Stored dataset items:
====
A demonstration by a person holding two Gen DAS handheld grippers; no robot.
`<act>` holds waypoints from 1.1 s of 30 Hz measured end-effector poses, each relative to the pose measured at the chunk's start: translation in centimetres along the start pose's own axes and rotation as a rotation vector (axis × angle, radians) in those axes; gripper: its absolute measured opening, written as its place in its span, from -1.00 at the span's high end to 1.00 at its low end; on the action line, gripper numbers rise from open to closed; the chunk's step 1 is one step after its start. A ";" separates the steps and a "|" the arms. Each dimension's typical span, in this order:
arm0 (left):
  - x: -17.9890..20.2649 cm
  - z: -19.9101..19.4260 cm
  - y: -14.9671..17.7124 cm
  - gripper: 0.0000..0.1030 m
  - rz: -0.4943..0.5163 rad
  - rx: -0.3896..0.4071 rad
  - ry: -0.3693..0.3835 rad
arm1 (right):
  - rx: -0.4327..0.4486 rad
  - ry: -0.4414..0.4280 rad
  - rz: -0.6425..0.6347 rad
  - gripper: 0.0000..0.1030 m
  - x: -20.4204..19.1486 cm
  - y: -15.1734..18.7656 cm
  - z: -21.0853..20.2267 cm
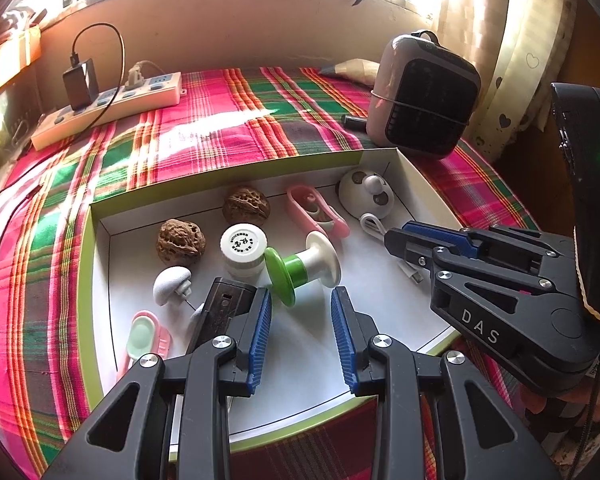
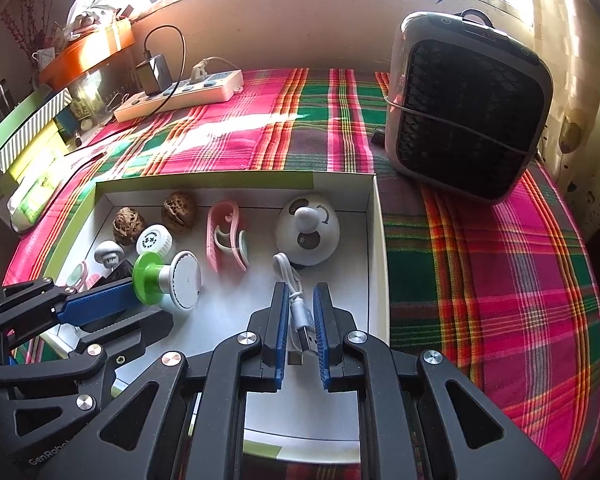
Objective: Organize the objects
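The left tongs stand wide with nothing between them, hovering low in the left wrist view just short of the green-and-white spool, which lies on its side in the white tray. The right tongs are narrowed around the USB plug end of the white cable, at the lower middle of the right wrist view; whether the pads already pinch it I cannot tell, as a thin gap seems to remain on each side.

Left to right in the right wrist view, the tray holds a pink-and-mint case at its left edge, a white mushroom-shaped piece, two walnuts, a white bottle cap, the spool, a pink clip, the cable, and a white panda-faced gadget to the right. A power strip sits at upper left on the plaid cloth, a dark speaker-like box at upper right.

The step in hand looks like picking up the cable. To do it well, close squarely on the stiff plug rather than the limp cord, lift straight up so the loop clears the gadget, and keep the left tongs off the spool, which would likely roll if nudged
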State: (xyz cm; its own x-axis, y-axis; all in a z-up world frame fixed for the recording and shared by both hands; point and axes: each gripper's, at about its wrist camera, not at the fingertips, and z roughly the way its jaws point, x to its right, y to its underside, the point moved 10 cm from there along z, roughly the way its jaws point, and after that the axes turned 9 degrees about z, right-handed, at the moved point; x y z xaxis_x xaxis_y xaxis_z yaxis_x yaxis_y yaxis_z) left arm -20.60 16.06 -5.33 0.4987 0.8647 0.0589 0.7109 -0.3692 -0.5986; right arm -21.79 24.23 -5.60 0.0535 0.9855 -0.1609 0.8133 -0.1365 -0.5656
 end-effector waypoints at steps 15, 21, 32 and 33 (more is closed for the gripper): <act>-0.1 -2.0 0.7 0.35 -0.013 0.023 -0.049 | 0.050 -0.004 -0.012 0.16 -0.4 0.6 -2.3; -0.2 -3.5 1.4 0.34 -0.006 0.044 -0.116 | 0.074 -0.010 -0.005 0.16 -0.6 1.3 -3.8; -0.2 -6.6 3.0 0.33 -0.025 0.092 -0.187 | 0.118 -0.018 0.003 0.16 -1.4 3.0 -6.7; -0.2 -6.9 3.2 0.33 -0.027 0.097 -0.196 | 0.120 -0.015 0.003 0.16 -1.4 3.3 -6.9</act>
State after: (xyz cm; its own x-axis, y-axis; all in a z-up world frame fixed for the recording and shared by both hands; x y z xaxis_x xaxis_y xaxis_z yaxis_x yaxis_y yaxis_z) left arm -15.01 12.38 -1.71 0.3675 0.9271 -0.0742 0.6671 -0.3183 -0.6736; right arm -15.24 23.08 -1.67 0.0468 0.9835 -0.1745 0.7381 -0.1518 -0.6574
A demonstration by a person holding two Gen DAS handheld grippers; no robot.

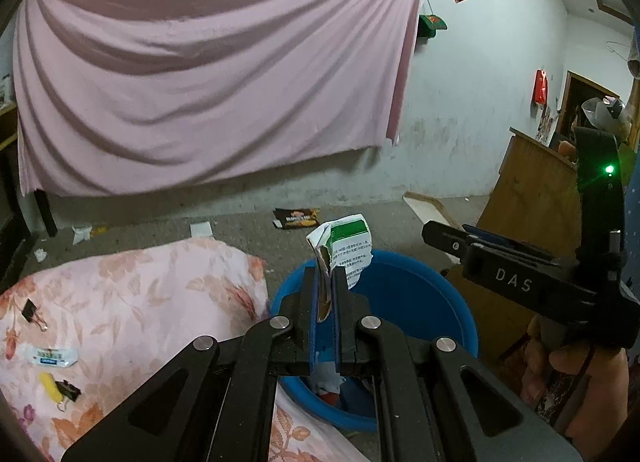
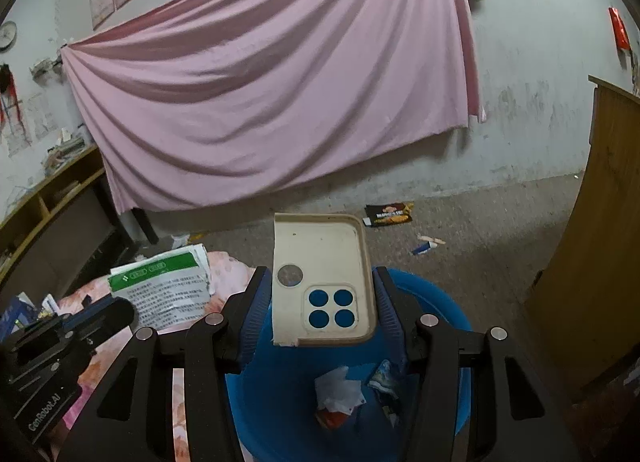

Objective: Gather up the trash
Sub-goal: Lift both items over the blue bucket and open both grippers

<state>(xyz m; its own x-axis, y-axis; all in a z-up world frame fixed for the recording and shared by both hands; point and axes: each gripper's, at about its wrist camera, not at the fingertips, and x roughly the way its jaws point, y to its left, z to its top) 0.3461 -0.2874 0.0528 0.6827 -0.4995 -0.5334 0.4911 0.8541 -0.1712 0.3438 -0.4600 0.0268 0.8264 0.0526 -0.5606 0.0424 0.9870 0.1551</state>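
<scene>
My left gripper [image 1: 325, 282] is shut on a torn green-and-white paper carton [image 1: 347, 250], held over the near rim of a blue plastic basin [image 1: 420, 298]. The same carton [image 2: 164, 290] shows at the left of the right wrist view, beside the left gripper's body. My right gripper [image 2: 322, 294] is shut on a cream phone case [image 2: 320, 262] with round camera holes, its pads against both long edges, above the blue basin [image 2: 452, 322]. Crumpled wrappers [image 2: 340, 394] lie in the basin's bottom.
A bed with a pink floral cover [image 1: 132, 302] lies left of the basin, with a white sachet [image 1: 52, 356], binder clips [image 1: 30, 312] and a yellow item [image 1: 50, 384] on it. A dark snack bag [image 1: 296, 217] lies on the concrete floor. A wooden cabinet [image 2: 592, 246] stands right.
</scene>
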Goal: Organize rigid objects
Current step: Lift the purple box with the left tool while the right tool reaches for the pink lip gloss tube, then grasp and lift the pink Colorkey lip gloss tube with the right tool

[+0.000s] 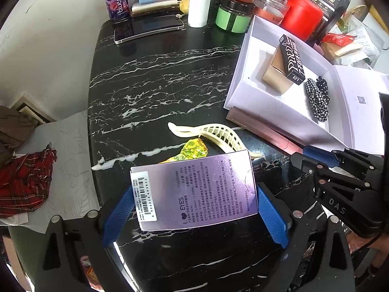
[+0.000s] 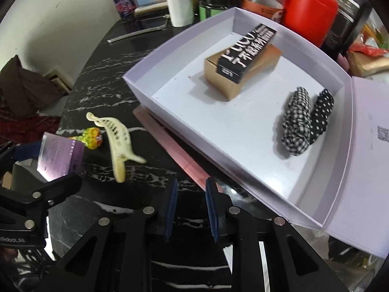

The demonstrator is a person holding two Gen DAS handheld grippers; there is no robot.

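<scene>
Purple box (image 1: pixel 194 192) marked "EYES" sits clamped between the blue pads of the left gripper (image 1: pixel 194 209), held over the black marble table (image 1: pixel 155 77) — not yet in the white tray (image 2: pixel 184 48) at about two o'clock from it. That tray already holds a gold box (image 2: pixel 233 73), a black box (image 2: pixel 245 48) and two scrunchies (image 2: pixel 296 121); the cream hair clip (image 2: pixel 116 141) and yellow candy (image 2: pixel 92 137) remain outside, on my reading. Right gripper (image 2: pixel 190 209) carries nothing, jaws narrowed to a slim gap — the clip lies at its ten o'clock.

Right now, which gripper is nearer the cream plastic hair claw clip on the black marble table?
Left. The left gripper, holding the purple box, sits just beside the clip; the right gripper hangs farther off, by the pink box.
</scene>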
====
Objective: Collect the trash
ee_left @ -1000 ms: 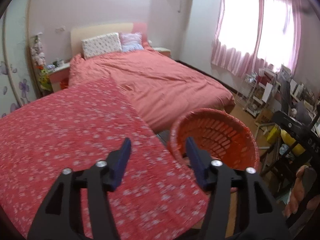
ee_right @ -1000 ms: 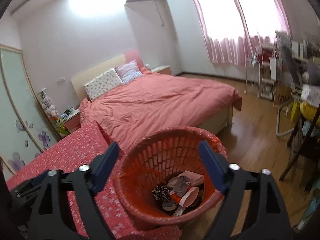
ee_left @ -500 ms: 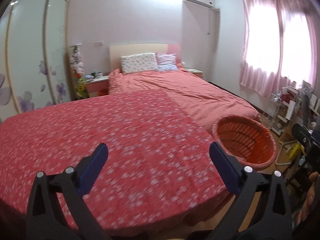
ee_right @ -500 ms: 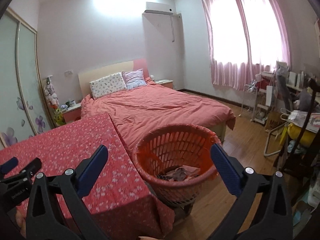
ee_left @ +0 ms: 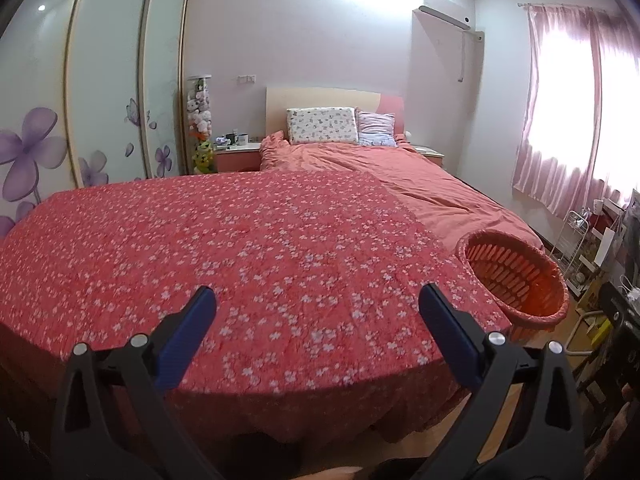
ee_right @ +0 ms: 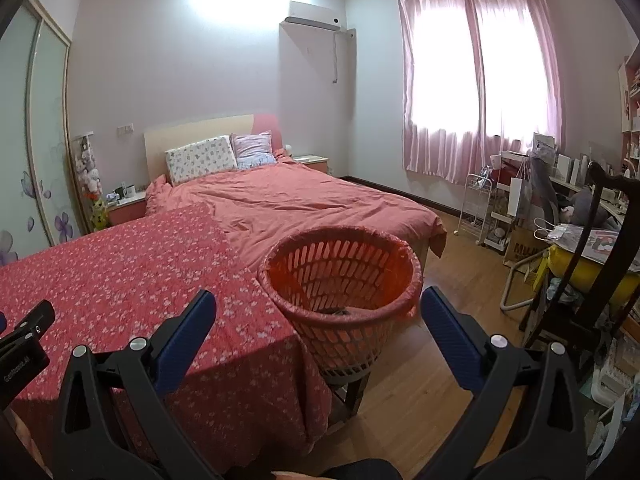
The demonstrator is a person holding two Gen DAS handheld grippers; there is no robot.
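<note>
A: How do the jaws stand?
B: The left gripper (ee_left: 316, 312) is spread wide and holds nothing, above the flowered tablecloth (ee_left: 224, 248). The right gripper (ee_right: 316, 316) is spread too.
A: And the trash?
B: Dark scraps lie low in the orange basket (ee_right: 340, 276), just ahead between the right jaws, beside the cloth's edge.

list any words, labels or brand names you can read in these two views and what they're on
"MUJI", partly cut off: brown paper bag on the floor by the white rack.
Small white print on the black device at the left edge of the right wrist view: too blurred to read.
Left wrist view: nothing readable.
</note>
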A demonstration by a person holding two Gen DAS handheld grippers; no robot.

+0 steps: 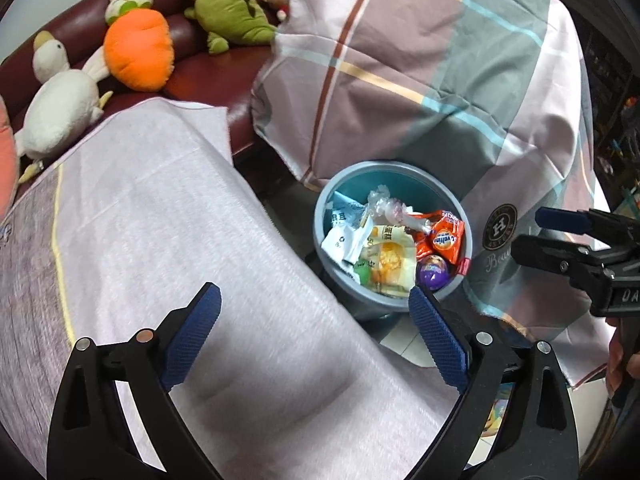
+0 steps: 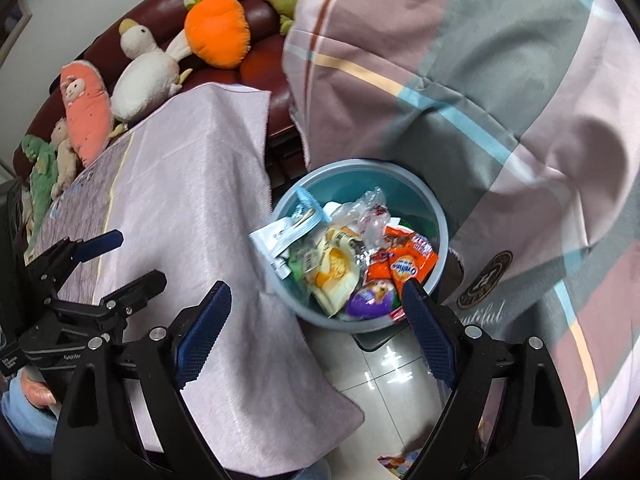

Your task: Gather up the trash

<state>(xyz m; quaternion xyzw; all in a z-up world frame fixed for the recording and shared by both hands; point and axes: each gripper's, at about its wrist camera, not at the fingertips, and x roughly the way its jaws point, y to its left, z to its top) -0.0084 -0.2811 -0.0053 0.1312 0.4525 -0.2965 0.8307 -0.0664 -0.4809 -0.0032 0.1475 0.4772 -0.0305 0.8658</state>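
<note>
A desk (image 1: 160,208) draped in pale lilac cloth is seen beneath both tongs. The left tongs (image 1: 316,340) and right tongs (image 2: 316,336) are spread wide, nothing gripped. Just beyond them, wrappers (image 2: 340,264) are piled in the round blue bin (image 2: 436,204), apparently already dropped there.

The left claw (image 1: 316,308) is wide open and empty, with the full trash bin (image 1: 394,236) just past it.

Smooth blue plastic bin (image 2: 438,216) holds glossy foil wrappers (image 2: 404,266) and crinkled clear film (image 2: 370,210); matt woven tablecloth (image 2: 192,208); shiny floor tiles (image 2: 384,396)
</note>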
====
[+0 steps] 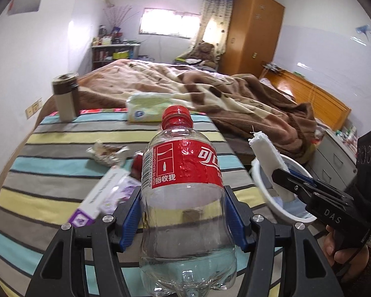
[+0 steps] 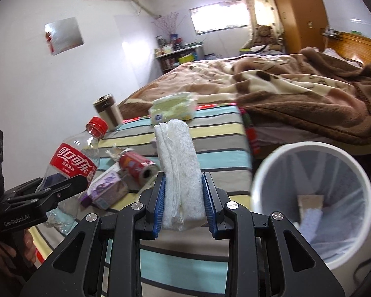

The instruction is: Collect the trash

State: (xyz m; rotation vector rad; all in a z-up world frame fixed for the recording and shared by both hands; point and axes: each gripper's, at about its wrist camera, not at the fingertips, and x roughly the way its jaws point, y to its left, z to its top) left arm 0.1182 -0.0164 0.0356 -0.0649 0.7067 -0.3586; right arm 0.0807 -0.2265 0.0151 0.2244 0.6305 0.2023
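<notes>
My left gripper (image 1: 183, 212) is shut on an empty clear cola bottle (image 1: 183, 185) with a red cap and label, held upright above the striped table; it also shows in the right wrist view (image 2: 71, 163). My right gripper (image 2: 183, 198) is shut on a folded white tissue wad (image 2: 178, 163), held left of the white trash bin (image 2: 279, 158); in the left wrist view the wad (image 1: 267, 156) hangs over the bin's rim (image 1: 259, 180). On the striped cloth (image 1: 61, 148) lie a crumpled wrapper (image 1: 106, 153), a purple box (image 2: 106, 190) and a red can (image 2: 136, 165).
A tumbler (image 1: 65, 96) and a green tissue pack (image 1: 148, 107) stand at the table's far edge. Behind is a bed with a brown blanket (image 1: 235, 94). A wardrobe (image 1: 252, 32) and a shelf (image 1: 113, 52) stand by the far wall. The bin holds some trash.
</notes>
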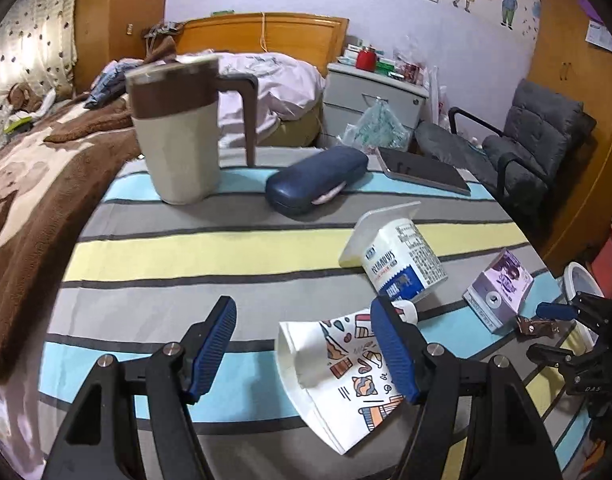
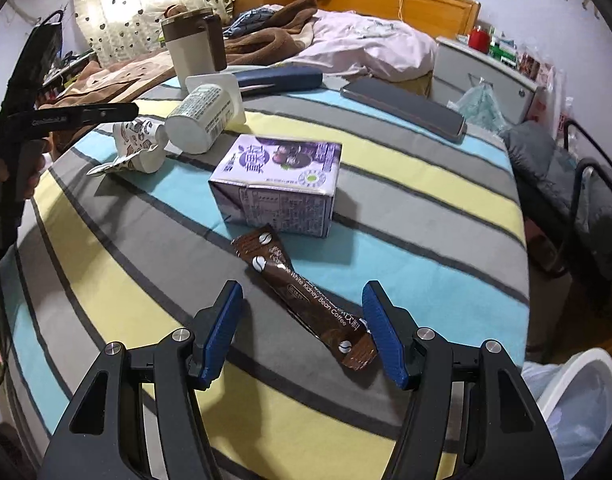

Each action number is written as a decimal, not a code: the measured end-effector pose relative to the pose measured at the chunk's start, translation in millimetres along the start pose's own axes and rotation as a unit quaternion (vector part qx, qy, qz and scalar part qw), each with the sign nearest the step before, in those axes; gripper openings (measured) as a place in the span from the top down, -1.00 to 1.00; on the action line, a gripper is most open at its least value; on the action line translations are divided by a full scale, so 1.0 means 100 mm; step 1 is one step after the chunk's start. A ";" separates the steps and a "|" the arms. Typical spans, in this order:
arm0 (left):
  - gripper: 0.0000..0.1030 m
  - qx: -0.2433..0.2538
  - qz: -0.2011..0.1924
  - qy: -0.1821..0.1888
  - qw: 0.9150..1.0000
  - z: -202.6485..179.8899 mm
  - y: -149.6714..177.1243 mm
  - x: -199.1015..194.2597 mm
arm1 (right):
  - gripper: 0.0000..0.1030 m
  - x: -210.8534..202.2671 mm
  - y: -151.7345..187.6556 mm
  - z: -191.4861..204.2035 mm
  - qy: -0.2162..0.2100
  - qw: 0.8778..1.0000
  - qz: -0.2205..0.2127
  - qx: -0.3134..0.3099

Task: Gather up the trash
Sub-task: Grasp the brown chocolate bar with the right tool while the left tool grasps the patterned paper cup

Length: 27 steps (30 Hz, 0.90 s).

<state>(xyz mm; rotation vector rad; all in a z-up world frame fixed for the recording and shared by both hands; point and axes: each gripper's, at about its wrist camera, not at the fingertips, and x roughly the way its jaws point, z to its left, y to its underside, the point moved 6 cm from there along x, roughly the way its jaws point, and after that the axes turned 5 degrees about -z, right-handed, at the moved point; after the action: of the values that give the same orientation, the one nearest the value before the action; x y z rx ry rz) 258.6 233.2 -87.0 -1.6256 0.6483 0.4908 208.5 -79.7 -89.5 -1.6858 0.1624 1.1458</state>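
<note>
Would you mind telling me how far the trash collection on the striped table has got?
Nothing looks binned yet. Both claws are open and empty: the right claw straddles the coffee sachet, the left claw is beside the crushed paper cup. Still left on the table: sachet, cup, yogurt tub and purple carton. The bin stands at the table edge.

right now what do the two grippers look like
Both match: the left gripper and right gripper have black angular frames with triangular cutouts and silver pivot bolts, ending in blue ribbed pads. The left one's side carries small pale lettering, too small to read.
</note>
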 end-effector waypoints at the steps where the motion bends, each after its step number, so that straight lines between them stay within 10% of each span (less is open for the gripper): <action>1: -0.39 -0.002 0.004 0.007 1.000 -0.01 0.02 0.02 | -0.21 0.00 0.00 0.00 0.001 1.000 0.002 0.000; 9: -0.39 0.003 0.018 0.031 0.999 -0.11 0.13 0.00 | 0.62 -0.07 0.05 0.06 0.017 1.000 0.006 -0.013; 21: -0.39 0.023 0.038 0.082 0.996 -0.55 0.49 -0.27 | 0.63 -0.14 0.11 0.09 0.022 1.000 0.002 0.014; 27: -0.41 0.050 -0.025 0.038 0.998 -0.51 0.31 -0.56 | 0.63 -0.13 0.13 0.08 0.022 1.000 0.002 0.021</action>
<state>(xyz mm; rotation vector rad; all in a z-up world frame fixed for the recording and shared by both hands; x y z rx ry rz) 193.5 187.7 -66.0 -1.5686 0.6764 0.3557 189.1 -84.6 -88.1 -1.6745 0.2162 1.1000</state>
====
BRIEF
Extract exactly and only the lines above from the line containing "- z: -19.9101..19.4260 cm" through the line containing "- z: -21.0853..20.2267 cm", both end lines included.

YOUR RESPONSE
  - z: -19.9101..19.4260 cm
  - y: -14.9671..17.7124 cm
  - gripper: 0.0000..0.1030 m
  - rz: -0.4943..0.5163 rad
  - rx: -0.3896..0.4071 rad
  - ry: -0.3693..0.3835 rad
arm1 (right):
  - rx: -0.4327..0.4486 rad
  - ry: -0.4414..0.4280 rad
  - rz: -0.6425..0.6347 rad
  - gripper: 0.0000..0.1030 m
  - x: -20.4204..19.1486 cm
  - y: -15.1734..18.7656 cm
  - z: -21.0853..20.2267 cm

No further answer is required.